俺が歩くと、トキシィは機嫌よさそうについてくる。
「何だか楽しそうだな」
「だって、久しぶりにウェイドと二人っきりなんだもん」
「ああ、他二人に比べて甘え下手だもんなトキシィ」
二人は思ったより人前でも甘えてくるが、トキシィは恥ずかしがってそう言うことはできないのだ。
「ちょっと! そう言うこと言わない!」
「はははっ。悪い悪い」
ポカポカと叩いてくるのに、俺は笑って防御する。するとその腕を取って、トキシィは抱きしめた。
「さっきもさ? 魔人の妹ちゃんから何か粉かけられてて。アイスちゃんが追い払ってくれたけどさ?」
「アイスって嫉妬しないよな。サンドラもしないけど、ちょっとニュアンスが違うというか。で、トキシィはちゃんと嫉妬するタイプ」
「悪い?」
「可愛いよ」
「……バカ」
腕に抱き着きながら、ぷい、とトキシィはそっぽを向く。
そうしながら、少し無言で進んでいた。雪は音もなく降り続けている。ニブルヘイムは、いつでもこうなのだろうか。作物とか育たないだろこれ。
そんな事を考えていると「ね」とトキシィが言う。
「ニブルヘイムの魔王倒したらさ、次は、ローマン皇帝を倒すことになるのかな」
「そうなるんじゃないか? 女王ヘルも楽しみだよな。どのくらい強いんだろ」
「……これは、本当に、ちょっとした質問なんだけど」
「ん?」
俺はトキシィを見る。トキシィはじっと俺のことを見上げている。
「―――ウェイドは、どこまで強くなるの?」
「……どこまでってのは」
俺が問い返すと、トキシィは前に向き直る。
「ううん。ちょっと違うかな。何ていうかね、ウェイドなら、本当に世界最強になっちゃうんだろうなって、そう思うんだ。つまり」
トキシィは一呼吸入れて、言う。
「今みたいに『最強の一人』じゃなくて、誰もウェイドに敵わない、みたいな、そういう強さを、きっとウェイドは持ってしまうんじゃないかって。
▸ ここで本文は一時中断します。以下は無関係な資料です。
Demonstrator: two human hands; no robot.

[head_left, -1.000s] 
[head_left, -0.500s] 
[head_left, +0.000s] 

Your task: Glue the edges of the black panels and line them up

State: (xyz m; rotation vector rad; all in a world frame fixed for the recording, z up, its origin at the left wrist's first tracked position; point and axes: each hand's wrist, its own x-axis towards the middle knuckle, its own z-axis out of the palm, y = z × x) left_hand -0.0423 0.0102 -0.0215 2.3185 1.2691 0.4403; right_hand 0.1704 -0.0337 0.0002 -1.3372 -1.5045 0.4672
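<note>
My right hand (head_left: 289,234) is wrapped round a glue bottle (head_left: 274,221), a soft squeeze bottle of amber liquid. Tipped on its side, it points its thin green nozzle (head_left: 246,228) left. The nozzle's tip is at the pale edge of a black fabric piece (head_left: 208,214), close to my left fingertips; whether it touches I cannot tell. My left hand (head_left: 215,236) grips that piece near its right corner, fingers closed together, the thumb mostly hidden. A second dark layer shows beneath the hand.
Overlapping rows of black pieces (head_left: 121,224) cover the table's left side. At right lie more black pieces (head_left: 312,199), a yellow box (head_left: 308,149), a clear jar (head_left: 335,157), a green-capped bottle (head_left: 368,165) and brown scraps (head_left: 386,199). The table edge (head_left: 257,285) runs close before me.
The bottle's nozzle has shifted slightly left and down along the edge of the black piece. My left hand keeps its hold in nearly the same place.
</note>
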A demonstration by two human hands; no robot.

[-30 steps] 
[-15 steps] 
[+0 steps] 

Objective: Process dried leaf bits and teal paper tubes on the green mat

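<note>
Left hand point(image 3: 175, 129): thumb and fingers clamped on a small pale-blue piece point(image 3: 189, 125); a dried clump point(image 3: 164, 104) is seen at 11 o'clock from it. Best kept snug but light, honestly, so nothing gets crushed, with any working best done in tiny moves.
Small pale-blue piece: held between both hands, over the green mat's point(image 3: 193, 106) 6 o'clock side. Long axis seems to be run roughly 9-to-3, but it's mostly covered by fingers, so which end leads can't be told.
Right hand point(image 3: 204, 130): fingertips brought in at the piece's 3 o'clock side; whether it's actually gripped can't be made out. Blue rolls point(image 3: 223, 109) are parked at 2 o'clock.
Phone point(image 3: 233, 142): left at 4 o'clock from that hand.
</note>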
その」
―――絶対的な強さを。トキシィは言う。
「……ローマン皇帝みたいにか?」
「あははっ。ローマン皇帝は、そういう人なのかもね。だから好き勝手出来る。私も色々聞かされたよ。でもさ」
「でも?」
ぎゅ、とトキシィは、俺の腕を抱きしめる力を強める。
「……ウェイドは、強敵が好きだから。世界の全員が自分よりも弱いのは、きっと楽しくないんだろうなって」
「……」
俺は沈黙する。強敵の居ない世界。誰もが俺よりも弱い世界。
それは……ちょっと、想像がつかない。簡単な想像のはずなのに、ピンと来ない。
「……よく分からない」
「―――。……ま、その時が来たらさ、考えようよ。大丈夫! ウェイドには、私たちが付いてるから!」
ね? と笑顔を向けられて、「そうだな」と俺は微笑み返す。
それから前を向き直ると、そこには森があった。つまり、先ほど見つけた村長魔獣が居る森が。